Sinais

domingo, 23 de outubro de 2011



Ela jamais entenderia o que significavam aqueles sinais. Grosseria, falta de força de vontade e negligência não faziam parte do seu vocabulário.
Como se fosse necessário o ônibus balançar mais do que o normal, como se para notar a presença de alguém ao seu lado esse desconhecido realmente precisasse roçar a sua perna para marcar território, como se não bastasse o cheiro de dia inacabado com um gole de cansaço.
A única coisa desejada - se é que ainda era digna o suficiente de desejar algo - era chegar em casa e ser recebida.

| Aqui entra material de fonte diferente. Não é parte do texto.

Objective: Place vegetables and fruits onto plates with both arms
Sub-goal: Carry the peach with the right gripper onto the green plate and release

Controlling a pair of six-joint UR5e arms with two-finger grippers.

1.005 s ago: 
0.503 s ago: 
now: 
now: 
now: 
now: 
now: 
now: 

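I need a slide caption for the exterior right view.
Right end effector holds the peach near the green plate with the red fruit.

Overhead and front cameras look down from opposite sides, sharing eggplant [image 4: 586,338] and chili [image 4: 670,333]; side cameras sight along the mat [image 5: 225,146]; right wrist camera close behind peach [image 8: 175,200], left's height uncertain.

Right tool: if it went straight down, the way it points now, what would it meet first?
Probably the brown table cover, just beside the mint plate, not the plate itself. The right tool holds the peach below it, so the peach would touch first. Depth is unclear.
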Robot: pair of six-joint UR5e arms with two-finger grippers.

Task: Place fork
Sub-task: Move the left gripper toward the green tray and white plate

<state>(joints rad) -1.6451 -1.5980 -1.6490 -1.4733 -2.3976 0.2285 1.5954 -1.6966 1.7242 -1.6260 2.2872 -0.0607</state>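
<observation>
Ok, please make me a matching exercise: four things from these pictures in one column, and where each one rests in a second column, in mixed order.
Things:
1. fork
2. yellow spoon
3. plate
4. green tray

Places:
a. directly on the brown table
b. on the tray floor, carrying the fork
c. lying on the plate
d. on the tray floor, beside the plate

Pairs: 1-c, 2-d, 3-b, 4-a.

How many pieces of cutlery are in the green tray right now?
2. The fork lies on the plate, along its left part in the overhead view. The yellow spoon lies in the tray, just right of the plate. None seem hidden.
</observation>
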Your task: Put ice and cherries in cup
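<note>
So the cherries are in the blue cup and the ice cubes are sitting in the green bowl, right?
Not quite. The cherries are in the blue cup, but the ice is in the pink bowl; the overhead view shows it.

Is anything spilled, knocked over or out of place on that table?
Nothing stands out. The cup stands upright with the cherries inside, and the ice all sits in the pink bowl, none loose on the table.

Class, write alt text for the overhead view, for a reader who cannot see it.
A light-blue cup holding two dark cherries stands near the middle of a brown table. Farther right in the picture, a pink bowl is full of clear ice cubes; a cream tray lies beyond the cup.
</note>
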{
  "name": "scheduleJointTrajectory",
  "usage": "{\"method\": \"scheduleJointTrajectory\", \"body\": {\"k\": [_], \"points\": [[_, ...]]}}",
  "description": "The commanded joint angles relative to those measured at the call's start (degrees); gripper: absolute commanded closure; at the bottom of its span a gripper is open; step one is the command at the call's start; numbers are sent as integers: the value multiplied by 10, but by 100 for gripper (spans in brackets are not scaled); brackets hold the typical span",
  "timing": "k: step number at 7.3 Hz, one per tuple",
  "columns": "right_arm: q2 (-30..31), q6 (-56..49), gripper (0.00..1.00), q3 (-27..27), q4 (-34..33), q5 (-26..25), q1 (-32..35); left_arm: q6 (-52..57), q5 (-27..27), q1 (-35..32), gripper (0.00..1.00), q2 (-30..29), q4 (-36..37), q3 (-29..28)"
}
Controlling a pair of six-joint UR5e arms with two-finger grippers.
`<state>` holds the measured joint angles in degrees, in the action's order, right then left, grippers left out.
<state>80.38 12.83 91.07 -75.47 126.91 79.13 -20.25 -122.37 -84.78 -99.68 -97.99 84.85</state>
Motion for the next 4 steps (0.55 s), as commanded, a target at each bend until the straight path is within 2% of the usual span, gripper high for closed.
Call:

Não necessariamente bem recebida, apenas não mal.
A única ânsia era fechar os olhos por 25 minutos perdidos enquanto Bonner dizia "Boa noite!".
E ao ir para a cama apenas saborear o hálito de menta recém molhado.
Mas ela jamais entenderia os sinais.
Em meio a tantos assuntos desconexos, falta de tato e de humor - outrora tão presente - apenas o que permanecia era o singelo "tudo bem".
Mas "tudo bem" nunca foi um sinal, não poderia ser.
Depois de tanto tempo, tanto esforço, tantas conversas, tanto amor trocado com o suor de algo que não era dela... Agora tinha que estar tudo bem. Era o que se esperava.
Mas as almas não são simbióticas.
O humor, como o tempo - e com o tempo, não acaba. Se não havia mais sorrisos ali, em algum lugar havia de se ouvir o eco do tintilar dos dentes.
Ela devia ter entendido os sinais.
Porque em algum lugar outra era bem recebida, outra cochilava no colo ao mexer nos cabelos durante o jornal, outra saboreava o hálito.
Por que ela não entendeu os sinais?
Precisou faltar o ônibus, faltar o sono, faltar o humor, faltar... Para resolver falar abertamente.
É claro que ela já esperava, mas a insensibilidade foi tão grande que chegou a doer até no espaço vazio.
Como ela não entendeu os sinais?
Juntou todas as faltas que sobraram, guardou com as penas, com o copo de café misturado com saudade e a camiseta velha.
Num saco de lixo colocou cuidadosamente aquele falso amor, as palavras malditas e as não ditas, embrulhou com toda a insensibilidade recebida e mandou embora, sem direito a reciclagem.
Com o tempo encontrou um novo sorriso para preencher.
Mas antes de tudo, comprou um par de óculos... Afinal, os sinais ela precisaria começar a enxergar.